YOUR INSTRUCTIONS |
Show every line of the data where the word "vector" can be found.

*** PROVIDED MATERIAL Section Begins ***

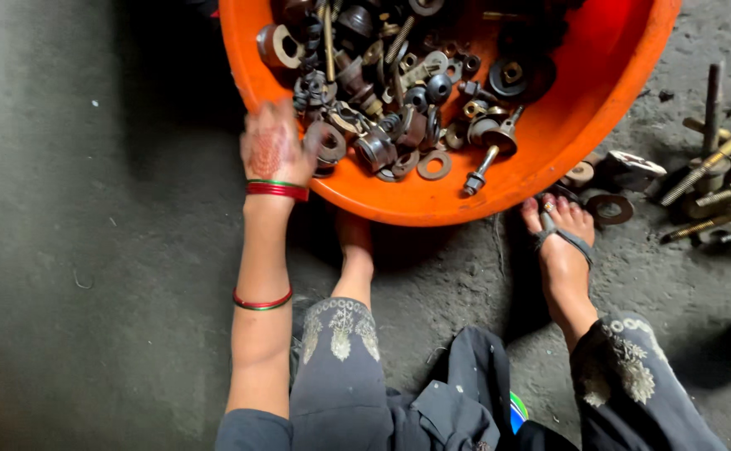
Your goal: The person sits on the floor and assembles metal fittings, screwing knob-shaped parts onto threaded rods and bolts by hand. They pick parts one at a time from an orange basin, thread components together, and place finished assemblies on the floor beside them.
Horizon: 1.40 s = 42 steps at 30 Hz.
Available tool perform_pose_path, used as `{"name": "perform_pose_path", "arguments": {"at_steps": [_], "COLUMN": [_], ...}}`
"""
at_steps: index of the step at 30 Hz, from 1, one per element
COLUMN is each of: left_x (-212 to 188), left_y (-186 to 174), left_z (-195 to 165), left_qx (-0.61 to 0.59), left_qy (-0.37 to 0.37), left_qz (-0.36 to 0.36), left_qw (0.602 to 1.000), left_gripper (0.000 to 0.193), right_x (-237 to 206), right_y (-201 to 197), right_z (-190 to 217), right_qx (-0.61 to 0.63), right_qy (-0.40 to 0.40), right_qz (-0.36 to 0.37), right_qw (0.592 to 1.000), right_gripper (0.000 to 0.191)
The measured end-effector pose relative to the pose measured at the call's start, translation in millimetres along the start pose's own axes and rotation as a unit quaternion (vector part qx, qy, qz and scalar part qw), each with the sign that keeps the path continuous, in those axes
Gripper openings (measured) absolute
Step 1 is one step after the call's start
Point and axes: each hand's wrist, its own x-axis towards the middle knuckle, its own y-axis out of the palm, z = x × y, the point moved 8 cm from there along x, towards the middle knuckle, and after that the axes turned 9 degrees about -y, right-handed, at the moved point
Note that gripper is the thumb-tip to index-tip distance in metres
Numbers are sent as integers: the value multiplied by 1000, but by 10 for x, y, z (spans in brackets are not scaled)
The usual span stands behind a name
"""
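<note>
Orange plastic, smooth and glossy, makes up the round tub [599,108] that fills the top of the view, and everything else can be placed from it. Inside the tub lies a heap of dark, greasy metal parts [382,92]: flat washers, short sleeves, ribbed bushings and round collars, mostly brown and black with worn, dull faces. Toward the tub's near wall a bolt [486,159] with a wide cup-shaped head lies slanted, apart from the heap, and just beside it a flat ring [434,164] rests on the bare plastic.

At the tub's near-left rim the left hand [275,146] reaches over the edge into the parts. It is blurred, its back patterned in reddish dye, and the fingers are lost among the pieces, so whether they grip anything cannot be told. Red and green bangles [277,189] circle the wrist, and another pair [262,301] sits higher up the forearm. The right hand is out of view.

Below the tub, on rough grey concrete [65,250], two bare feet rest against its underside, the right one in a sandal [564,238]. To the tub's right, long threaded rods [712,167] and more rings lie in a loose pile on the floor.
</note>
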Motion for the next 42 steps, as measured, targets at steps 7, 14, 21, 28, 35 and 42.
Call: {"name": "perform_pose_path", "arguments": {"at_steps": [7,14,21,28,35,42], "left_x": [-179,-717,-1292,-1555,-1524,-1554], "left_y": [308,-39,-140,-210,-40,323], "left_z": [-247,-669,-1775,-1843,-1618,-1620], "left_qx": [69,-528,-379,-336,-468,-721], "left_qy": [98,102,262,342,250,-101], "left_qz": [-17,285,326,310,404,552], "left_qw": [993,793,826,821,745,406], "left_gripper": [79,85,98,95,69,50], "right_x": [-69,27,476,539,355,885], "right_y": [-42,-20,-1712,-1808,-1651,-1935], "right_z": [-58,-84,284,469,-483,228], "right_qx": [-10,79,451,406,741,630], "right_qy": [0,84,-121,-205,241,-44], "right_qz": [-1,14,-33,-2,-134,17], "right_qw": [1000,993,883,891,612,775], "right_gripper": [21,35,48,26,46,67]}}
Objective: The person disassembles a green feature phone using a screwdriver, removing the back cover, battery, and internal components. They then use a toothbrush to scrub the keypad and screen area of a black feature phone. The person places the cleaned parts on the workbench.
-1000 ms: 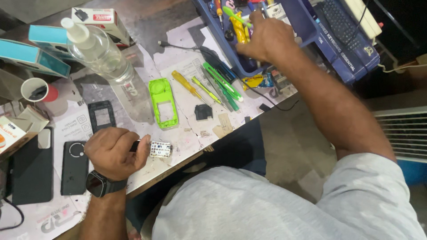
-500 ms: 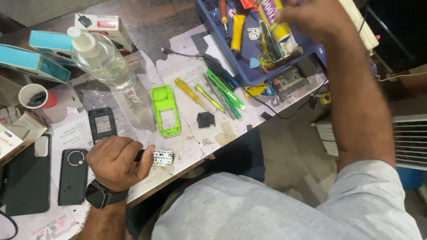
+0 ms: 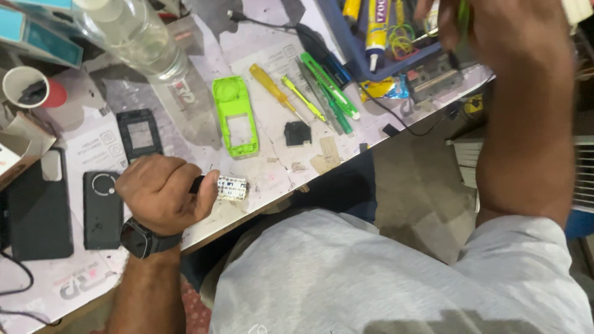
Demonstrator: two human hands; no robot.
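- Head view: the left hand [image 3: 162, 193] is closed around a small white keypad part [image 3: 232, 187], just inside the table's [image 3: 272, 173] near edge.
- The right hand [image 3: 495, 31] is raised over the blue tray [image 3: 346, 46], pinching a green tool [image 3: 463, 18].
- A green phone frame [image 3: 235, 114], yellow screwdriver [image 3: 272, 83] and bottle [image 3: 133, 37] crowd the table beyond; black phones [image 3: 102, 210] lie left.

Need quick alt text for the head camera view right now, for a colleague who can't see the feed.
Seen from above, a person's left hand, smartwatch on the wrist, holds a small white phone part at the edge of a cluttered workbench, while the right hand is raised holding a green tool over a blue tray. A bright green phone housing, screwdrivers and a clear bottle lie nearby.
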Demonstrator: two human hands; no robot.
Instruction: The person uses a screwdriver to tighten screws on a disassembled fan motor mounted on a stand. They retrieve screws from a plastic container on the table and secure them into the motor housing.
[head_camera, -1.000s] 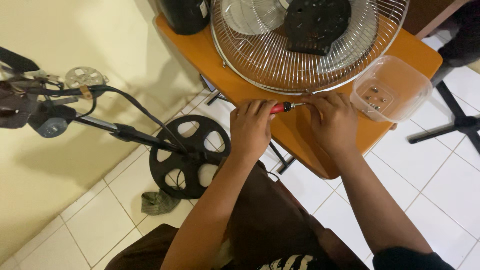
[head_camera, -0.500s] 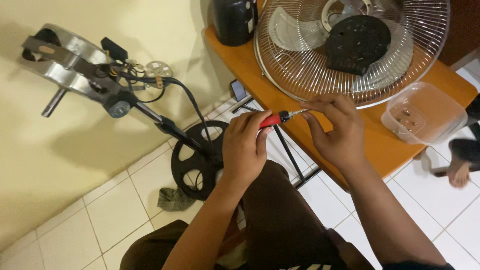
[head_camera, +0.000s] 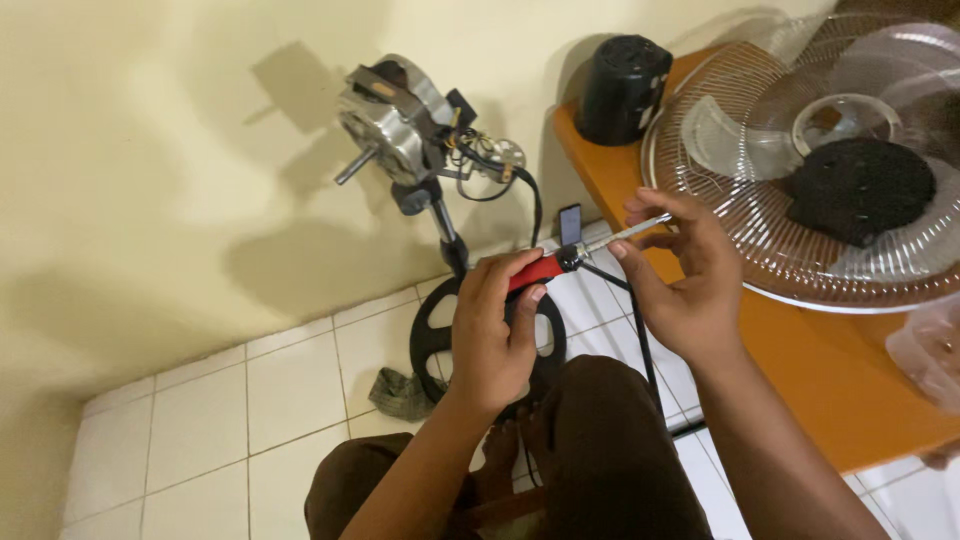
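Orange table (head_camera: 830, 400) carries a wire fan grille (head_camera: 800, 240) lying flat, with 1 black cylindrical housing (head_camera: 623, 90) just beyond the grille at the table's far corner. Down on the white tiled floor (head_camera: 200, 440), the fan stand's round black base (head_camera: 430, 330), a crumpled rag (head_camera: 402, 395) touching it.

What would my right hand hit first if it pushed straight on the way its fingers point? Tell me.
The right hand points up and left; its fingertips already pinch the screwdriver shaft. Past that, probably the black cylindrical housing on the orange table, though depth is unclear.
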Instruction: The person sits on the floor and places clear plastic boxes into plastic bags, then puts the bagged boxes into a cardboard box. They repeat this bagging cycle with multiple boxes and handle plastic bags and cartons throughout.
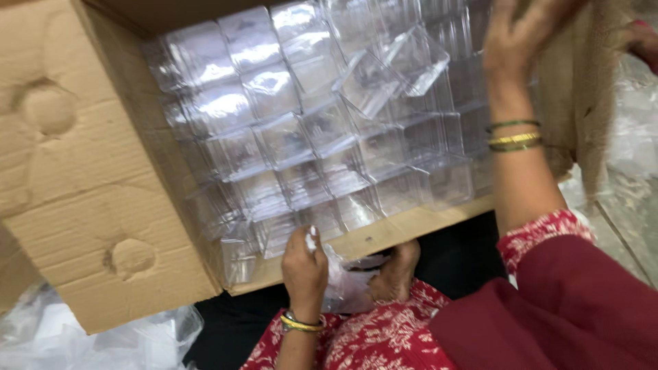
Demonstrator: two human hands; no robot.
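Note:
A big cardboard box (82,171) lies tipped toward me, packed with several clear plastic containers (308,130) in rows. My left hand (305,264) is low at the box's near edge, fingers closed on a thin clear plastic bag (346,284) in my lap. My right hand (524,34) reaches up to the box's upper right corner, fingers spread against the right flap (582,103); whether it grips the flap is not clear. Both wrists wear green and gold bangles.
My bare foot (397,274) rests under the box's front edge, against red patterned cloth. Crumpled clear plastic wrap (89,339) lies at the lower left. More clear plastic (634,137) sits on the tiled floor at the right.

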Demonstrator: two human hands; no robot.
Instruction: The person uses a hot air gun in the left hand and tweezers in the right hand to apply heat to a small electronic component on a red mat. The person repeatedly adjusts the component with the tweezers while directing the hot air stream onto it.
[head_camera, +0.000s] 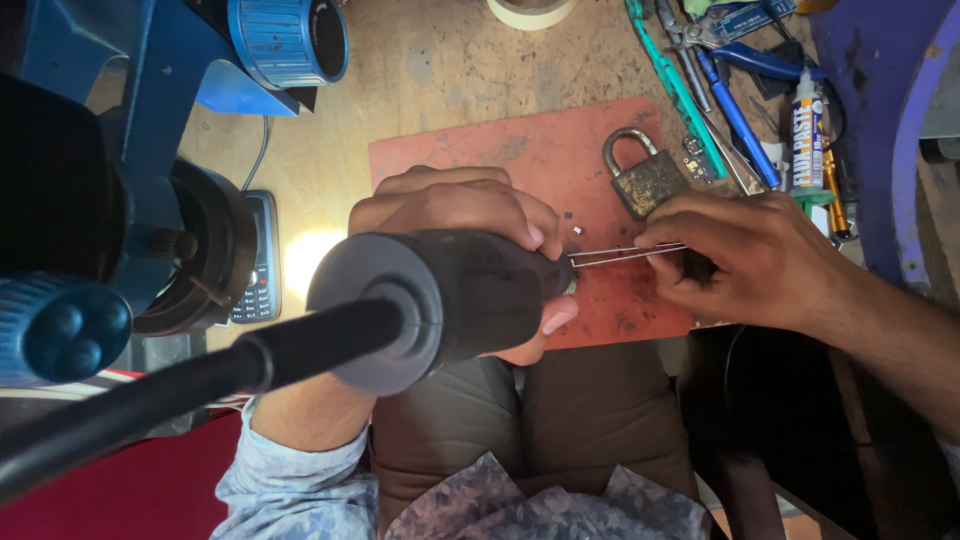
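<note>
Hot-air handle (440, 305) in left hand (460, 215); white tube (806, 125) upright rt.

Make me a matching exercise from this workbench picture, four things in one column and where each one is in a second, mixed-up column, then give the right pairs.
Things:
1. padlock
2. tweezers
3. black handheld tool
4. keypad phone

Places:
A. gripped in the left hand, hose trailing toward the camera
B. lying on the red mat, just above the right hand
C. on the bare wooden bench, left of the mat
D. pinched in the right hand, tips pointing at the tool's nozzle

Pairs: 1-B, 2-D, 3-A, 4-C
</note>
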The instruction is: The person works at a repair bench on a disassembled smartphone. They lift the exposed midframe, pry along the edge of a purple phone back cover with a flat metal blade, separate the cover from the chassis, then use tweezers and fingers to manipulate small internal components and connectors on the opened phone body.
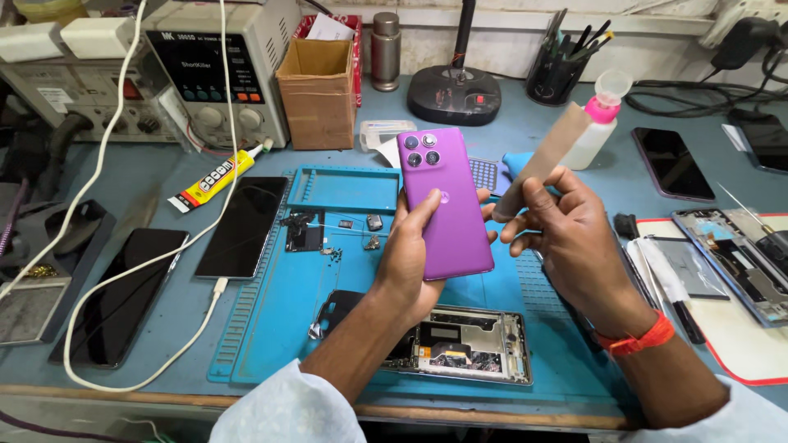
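My left hand [410, 254] holds a purple phone back cover [447, 205] upright over the blue work mat [279, 328], its camera ring end pointing away from me. To its right, my right hand [566, 238] pinches a thin translucent plastic strip [546, 156] that slants up and to the right. An opened phone frame [468, 344] with exposed circuit parts lies on the mat below my hands. Small screws and parts [345, 234] sit scattered on the mat left of the cover.
Two dark phone screens [246, 226] [123, 295] lie at the left with a white cable [164, 271] and a yellow glue tube [215, 176]. A power supply [217, 70], cardboard box [318, 90], white bottle [595, 127] and lamp base [454, 94] stand behind. More phones [673, 162] and an opened one [735, 254] lie at right.
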A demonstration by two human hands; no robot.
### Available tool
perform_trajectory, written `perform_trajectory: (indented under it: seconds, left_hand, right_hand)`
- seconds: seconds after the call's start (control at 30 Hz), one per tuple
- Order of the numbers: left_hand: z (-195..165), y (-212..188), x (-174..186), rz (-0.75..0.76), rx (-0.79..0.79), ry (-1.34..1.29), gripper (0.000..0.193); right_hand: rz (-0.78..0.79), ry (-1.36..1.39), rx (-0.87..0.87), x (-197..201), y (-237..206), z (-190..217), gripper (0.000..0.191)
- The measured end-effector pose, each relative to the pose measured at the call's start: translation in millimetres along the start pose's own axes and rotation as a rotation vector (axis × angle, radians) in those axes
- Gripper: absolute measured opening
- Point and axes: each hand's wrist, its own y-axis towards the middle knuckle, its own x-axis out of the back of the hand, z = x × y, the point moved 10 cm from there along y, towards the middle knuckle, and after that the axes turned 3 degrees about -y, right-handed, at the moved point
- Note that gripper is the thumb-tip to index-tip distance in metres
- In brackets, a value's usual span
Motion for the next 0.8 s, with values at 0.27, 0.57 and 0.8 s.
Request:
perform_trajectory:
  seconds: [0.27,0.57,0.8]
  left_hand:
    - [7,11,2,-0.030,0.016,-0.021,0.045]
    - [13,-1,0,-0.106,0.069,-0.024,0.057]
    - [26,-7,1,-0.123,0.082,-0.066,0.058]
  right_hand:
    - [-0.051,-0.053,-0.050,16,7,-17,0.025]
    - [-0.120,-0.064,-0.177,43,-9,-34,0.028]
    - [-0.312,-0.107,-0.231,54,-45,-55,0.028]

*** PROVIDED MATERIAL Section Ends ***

SOLUTION |
The measured end-effector pose relative to the pose measured at the call's start, translation in millimetres along the start pose's own axes and rotation as a unit quaternion (vector part qx, qy, qz and scalar part qw), each with the sign that keeps the path continuous, in those axes
- The measured end-effector pose, each relative to the pose measured at the call's start: translation in millimetres along the start pose's own axes and rotation as a rotation vector (axis × angle, radians) in those axes

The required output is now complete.